Problem →
Filter the material below down to the lines with the word "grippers" and give those lines.
•••••
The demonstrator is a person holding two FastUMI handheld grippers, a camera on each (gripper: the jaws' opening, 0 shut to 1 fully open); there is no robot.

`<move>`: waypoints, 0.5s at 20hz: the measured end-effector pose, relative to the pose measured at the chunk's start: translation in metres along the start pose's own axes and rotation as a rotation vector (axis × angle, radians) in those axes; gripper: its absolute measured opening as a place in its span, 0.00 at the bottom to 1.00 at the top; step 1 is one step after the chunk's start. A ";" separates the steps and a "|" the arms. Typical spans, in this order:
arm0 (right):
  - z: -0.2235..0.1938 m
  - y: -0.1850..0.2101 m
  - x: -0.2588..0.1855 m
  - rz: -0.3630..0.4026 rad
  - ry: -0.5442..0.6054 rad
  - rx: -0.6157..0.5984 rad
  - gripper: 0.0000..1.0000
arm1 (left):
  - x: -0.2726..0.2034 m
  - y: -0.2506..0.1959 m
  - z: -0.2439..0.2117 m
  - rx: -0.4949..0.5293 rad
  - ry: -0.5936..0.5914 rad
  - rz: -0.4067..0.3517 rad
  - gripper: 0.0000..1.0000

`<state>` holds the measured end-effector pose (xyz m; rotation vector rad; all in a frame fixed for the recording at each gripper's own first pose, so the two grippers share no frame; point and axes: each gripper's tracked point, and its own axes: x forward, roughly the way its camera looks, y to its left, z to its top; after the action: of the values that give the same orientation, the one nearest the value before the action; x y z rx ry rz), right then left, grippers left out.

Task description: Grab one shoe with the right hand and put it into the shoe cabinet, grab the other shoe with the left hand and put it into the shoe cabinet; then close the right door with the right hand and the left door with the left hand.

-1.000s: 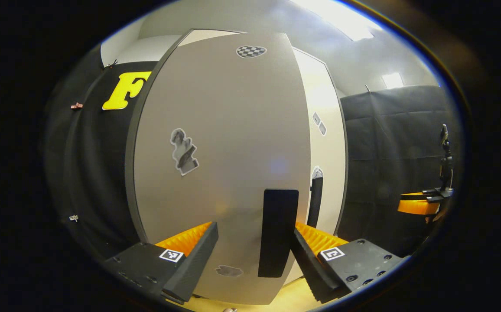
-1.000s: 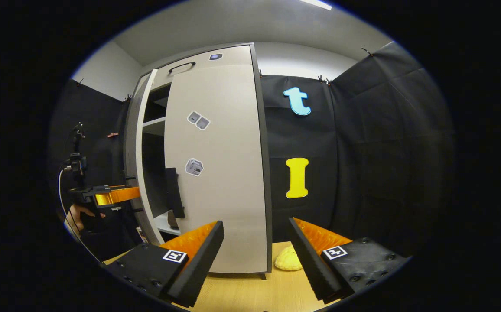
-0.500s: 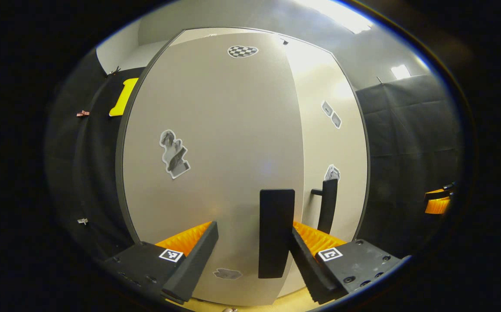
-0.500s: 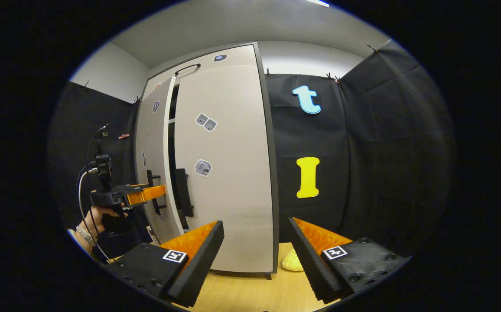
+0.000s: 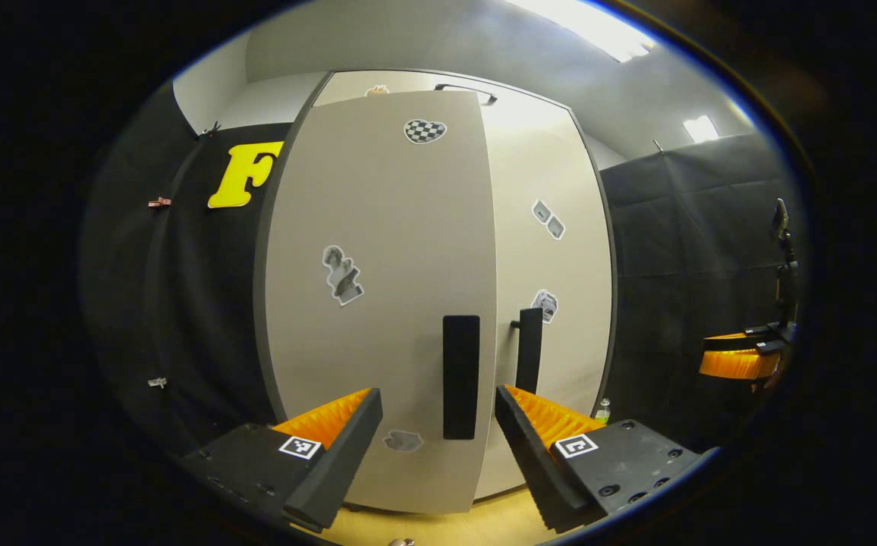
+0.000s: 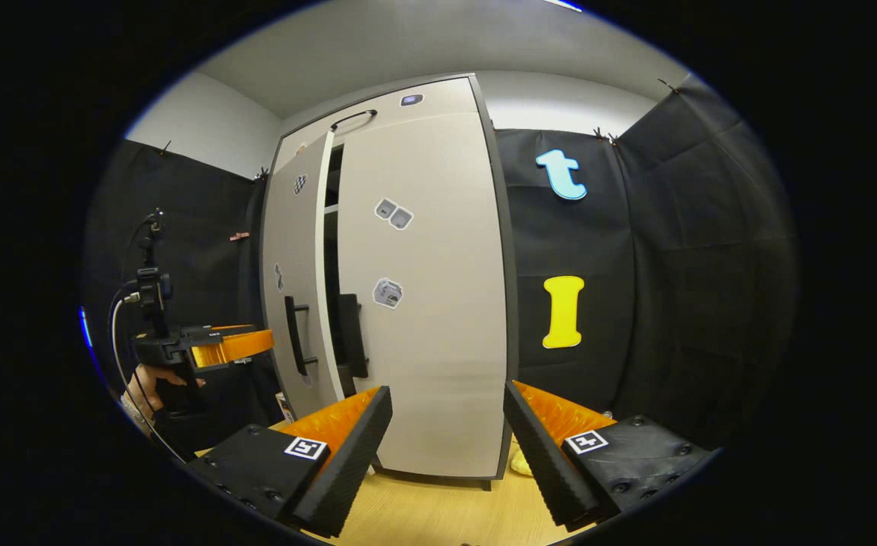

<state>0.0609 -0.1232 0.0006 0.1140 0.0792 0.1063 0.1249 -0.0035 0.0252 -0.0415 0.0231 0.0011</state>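
The tall grey shoe cabinet stands ahead. In the left gripper view its left door [image 5: 378, 288] faces me, with a dark handle [image 5: 460, 377] next to the right door's handle [image 5: 528, 350]. My left gripper [image 5: 438, 447] is open, a short way back from the left door and touching nothing. In the right gripper view the right door [image 6: 431, 303] lies flat against the cabinet, and the left door [image 6: 290, 250] stands slightly ajar with a narrow dark gap [image 6: 332, 250]. My right gripper [image 6: 446, 447] is open, holding nothing. The left gripper [image 6: 215, 349], held by a hand, hovers beside the left door.
Black cloth walls close in on both sides of the cabinet. The floor [image 6: 423, 516] is light wood. A pale yellow lump [image 6: 518, 464] lies on it by the cabinet's right corner. A small bottle [image 5: 602, 411] stands low beside the cabinet. The right gripper [image 5: 738, 356] shows far right.
The left door swung from wide open to almost shut. My left gripper then drew back from the door. The right gripper shifted slightly, its jaws unchanged.
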 end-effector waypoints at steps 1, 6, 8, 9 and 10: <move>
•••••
Response area →
The demonstrator is a person holding two FastUMI handheld grippers, a camera on each (gripper: the jaws' opening, 0 shut to 1 fully open); there is no robot.
`<state>` holds the measured end-effector pose (xyz m; rotation vector rad; all in a frame fixed for the recording at each gripper's own first pose, so the two grippers share no frame; point and axes: each gripper's tracked point, and its own axes: x forward, roughly the way its camera looks, y to its left, z to its top; after the action: of the values that give the same orientation, the one nearest the value before the action; x y z rx ry rz), right then left, grippers left out.

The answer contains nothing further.